Meet the fund managers: Finding bonds in emerging markets

By Elliot Gulliver-Needham

In this weekly series, investment reporter Elliot Gulliver-Needham sits down with a fund manager for a Q&A. This week, we’re hearing from Victoria Harling, head of emerging market corporate debt at Ninety One.

How does your fund stand out from others in the same market?

Our emerging market corporate credit fund is built from the bottom up, based on our high-conviction investment ideas and a very careful eye on market valuations.

We are ‘benchmark-aware’ rather than ‘benchmark-relative’ investors, this approach means the fund typically has a higher active risk than its peers to facilitate strong alpha generation through the cycle. This is driven by higher weightings in positions we believe can outperform over time regardless of benchmark weight.

This approach appeals to investors with a medium to long-term horizon as we are patient investors as opposed to momentum chasers. While the volatility of our fund tends to be higher than its peers, it’s broadly similar to the volatility of the emerging market sovereign debt market, which tends to be put in the same asset-allocation bucket as the emerging market corporate credit asset class.

Which of your holdings are you most excited about?

Given our bottom-up focus, we are excited about many of the fund’s holdings. We continue to see very attractive return opportunities from some high-yield (B and CCC rated) holdings that have emerged from liquidity crunches; we see opportunities here across tech, media and telecomms, as well as oil and gas.

In the investment-grade and BB rated market, we think spread curves are too steep and we expect these curves to flatten which should pave the way for strong returns from credit spread compression alone.

From a sector perspective, there is plenty of potential for M&A activity in metals and mining this year, and so we continue to favour takeover targets, although market valuations already reflect a lot of the potential positive news there.

From an economic-outcome perspective, we think India is a positive structural story given the different pillars of growth there. Our positioning there is mainly in bond issuers involved in renewable energy – these companies are not only contributing to the structural growth of the economy, they are actively shifting the Indian economy away from coal to renewable energy, which is crucial for the future of our planet.

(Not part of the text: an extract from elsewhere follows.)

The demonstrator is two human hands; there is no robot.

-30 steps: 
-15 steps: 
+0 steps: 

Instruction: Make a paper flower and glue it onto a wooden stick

What is the biggest mistake you’ve ever made in the fund?

The fund was positioned too aggressively in China’s real estate sector going into the COVID pandemic and before the subsequent collapse of the Chinese property market.

Our rationale for holding the positions was our observation of how the Chinese government had reacted to previous real-estate downturns. That, coupled with real estate being such a major part of the Chinese economy, led us to believe the sector was too important for the authorities to allow it to fail. That view turned out to be incorrect.

Given multiple signals of support for the sector from China’s authorities at various stages, we felt vindicated to stay invested, however concrete measures to stabilise the sector ultimately proved elusive, resulting in prolonged downturn and a significantly worse outcomes for bond investors than we had anticipated.

As a result, we have implemented a more disciplined stop-loss strategy and introduced tighter controls within our investment decision-making process to more clearly distinguish between concrete facts versus messaging.

What’s one change you made in the fund recently? Why didn’t you make it sooner?

We have reduced – and continue to trim – the fund’s exposure to Argentina. A recent scramble by other investors to close underweight positioning has pushed up valuations. As a result, we see more compelling return potential in other investment opportunities that have better credit ratings and have less downside risk.

We did not reduce our position sooner given the turnaround in sentiment towards Argentina’s corporate bond market stemming from optimism around a potential economic turnaround story under President Milei, who was elected at the end of last year.

Milei’s high level of domestic approval and backing on the international stage led us to expect the positive momentum to continue, allowing us to be patient on reducing our multi-year overweight, which has been a strong contributor to our performance over time.

It could turn out that we reduced the fund’s exposure too early, given the high yields on offer, but there are plenty of other opportunities to invest in that look more attractive to us at this stage.